Oligosaccharidosis
Oligosaccharidoses , in some publications as glycoproteinoses or Glycoproteinosen called, are a group of extremely rare autosomal - recessive inherited lysosomal storage diseases . The phenotype of the affected patients is similar to that of the mucopolysaccharidoses . However, the etiology and symptoms are different. In the Anglo-Saxon specialist literature, the term glycoproteinosis is mostly used for oligosaccharidoses .
The oligosaccharidoses
The following oligosaccharidoses are known to date:
- α-mannosidosis
- β-mannosidosis
- Fucosidosis
- Aspartyl glucosaminuria
- Schindler's disease type I
- Galactosialidosis (Goldberg Syndrome)
- Sialic Acid Storage Disease Infantile (ISSD)

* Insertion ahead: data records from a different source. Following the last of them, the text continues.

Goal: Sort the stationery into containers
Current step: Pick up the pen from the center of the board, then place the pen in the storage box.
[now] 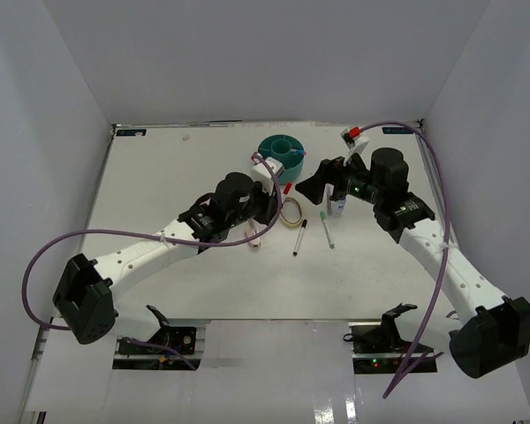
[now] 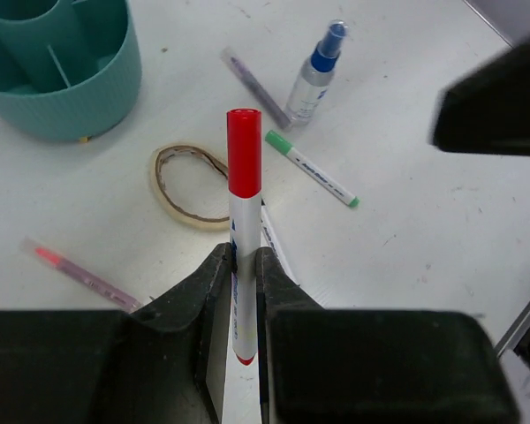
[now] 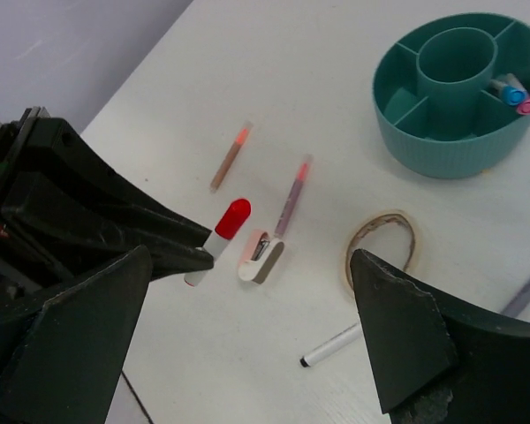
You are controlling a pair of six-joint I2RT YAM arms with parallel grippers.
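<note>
Pinching the red pen [image 2: 244,168] by its barrel, my left end effector [image 2: 245,265] holds something light, stiff and slick, I judge; right end effector [image 3: 249,256] gapes wide, empty.

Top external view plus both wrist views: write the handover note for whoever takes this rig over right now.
Left pincer: shut on the red-capped pen, short of the teal organizer.
Right pincer: open, holding nothing.
Done: blue-capped pen and pink-capped pen lie in one ring compartment.
Left, all on the table: rubber band, green-capped pen, black-capped pen, blue-capped bottle, orange-capped pen, pink-tipped pen, purplish pen, small eraser.
</note>
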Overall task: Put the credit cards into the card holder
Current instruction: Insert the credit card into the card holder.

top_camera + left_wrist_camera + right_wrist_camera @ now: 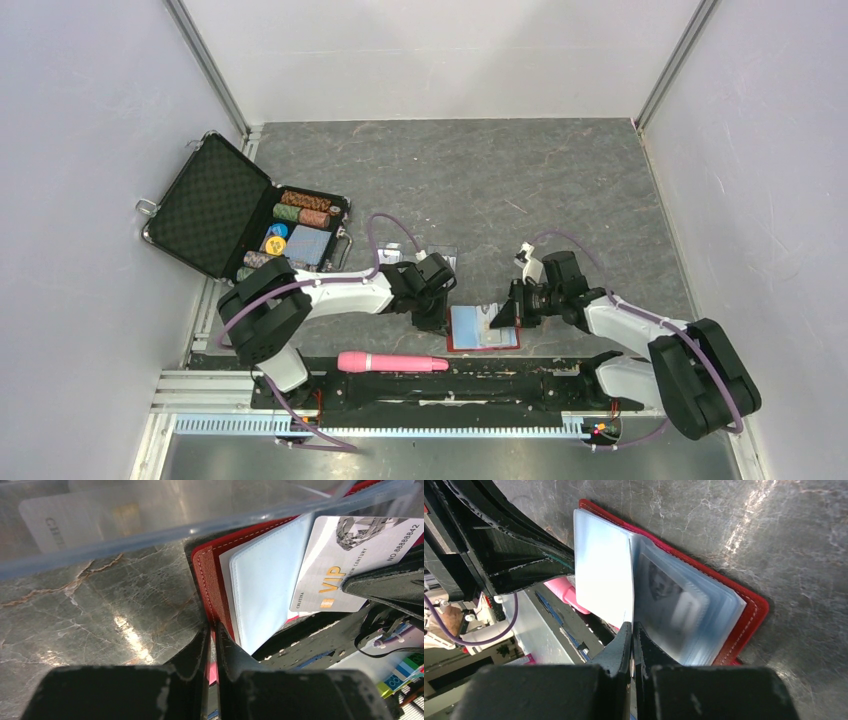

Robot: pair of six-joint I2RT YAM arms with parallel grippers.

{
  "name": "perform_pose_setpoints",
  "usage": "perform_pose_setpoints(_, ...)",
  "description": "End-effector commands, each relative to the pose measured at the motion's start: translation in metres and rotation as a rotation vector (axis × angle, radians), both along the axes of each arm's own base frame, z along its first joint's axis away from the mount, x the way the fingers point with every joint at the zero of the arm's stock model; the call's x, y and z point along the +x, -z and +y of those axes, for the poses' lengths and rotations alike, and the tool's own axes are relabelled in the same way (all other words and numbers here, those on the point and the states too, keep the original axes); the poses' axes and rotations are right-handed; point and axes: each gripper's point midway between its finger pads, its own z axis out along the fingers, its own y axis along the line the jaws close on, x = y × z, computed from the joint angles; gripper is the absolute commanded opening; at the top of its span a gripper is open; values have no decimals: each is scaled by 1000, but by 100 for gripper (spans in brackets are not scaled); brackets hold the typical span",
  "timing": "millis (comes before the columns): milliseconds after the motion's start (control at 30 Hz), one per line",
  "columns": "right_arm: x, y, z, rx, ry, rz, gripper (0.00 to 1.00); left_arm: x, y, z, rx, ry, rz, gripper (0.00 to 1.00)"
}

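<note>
The red card holder lies open near the table's front edge, its pale blue pockets up. My left gripper is at its left side, and in the left wrist view the gripper is shut on the red cover's edge. My right gripper comes from the right and is shut on a thin credit card, a white VIP card held over the pockets. Another card shows blurred inside a pocket. One more card lies behind the clear case wall.
A clear plastic case sits just behind the card holder. An open black briefcase with poker chips stands at the left. A pink cylinder lies on the black rail in front. White walls close in on three sides.
</note>
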Motion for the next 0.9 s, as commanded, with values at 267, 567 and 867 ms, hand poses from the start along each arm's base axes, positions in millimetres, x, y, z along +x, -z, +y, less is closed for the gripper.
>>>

- Sialic Acid Storage Disease adult (Salla Disease)
etiology
The cause of oligosaccharidoses are mutations in the genome , which for certain enzymes encoded . This leads to malfunctions in the metabolism of glycosylated proteins ( glycoproteins ), such as membrane or structural proteins . These glycoproteins can no longer be broken down due to the loss of activity of the enzymes. Depending on the enzyme concerned, different products accumulate intracellularly. This leads to similar clinical pictures, but different in course and phenotype .
In the case of sialic acid storage disease, on the other hand, a loss of activity of an anion transporter that removes sialic acid from the lysosome through the lysosomal membrane is the cause of the disease.
The oligosaccharidoses are inherited in an autosomal recessive manner.
Symptoms
Oligosaccharidoses are usually symptomatic even in newborns. Rough facial features, skeletal dystrophies , short stature , neurodegenerative diseases and enlargement of the liver and spleen ( hepatosplenomegaly ) are the most common symptoms. The diseases are progressive .
Diagnosis
The oligosaccharidoses can be diagnosed via the increased concentration of oligosaccharides in the urine and via the determination of the enzymatic activity . A molecular biological diagnosis ( DNA analysis ) is possible.
therapy
No causal therapies for oligosaccharidoses are known to date. Treatment is usually symptomatic. Enzyme replacement therapies (ERT) are either being tested or developed. There is currently no approved ERT for oligosaccharidoses . Gene therapy , which is still in the field of basic research, could enable a cure for oligosaccharidoses in the future.
Individual evidence
- ↑ a b C. P. Speer and M. Gahr: Pädiatrie. Verlag Springer, 2004, ISBN 3-540-20791-0 , p. 148.
- ↑ a b c M. J. Lentze and K. Heyne: Pädiatrie. Verlag Springer, 2003, ISBN 3-540-43628-6 . Pp. 310-313.
- ↑ D. Wang et al.: Short-term, high dose enzyme replacement therapy in sialidosis mice. In: Mol Genet Metab 85, 2005, pp. 181-189. PMID 15979029
- ↑ EJ Bonten et al .: Targeting macrophages with baculovirus-produced lysosomal enzymes: implications for enzyme replacement therapy of the glycoprotein storage disorder galactosialidosis. In: FASEB 18, 2004, pp. 971-973. PMID 15084520
- ^ V. Gieselmann et al.: Gene therapy: prospects for glycolipid storage diseases. In: Philos Trans R Soc Lond B Biol Sci 358, 2003, pp. 921-925. PMID 12803926
literature
- HJ Galla and V. Gieselmann: The blood-brain barrier and the therapy of lysosomal diseases. In: Biospektrum 5, 2008, pp. 460–464.
- H. Denk among others: Pathology of the liver and biliary tract. Verlag Springer, 2000, ISBN 3-540-65501-8 , pp. 252-253.
- W. Hort: Pathology of the endocardium, the coronary arteries and the myocardium. Verlag Springer, 2000, ISBN 3-540-65326-0 , pp. 1350-1352.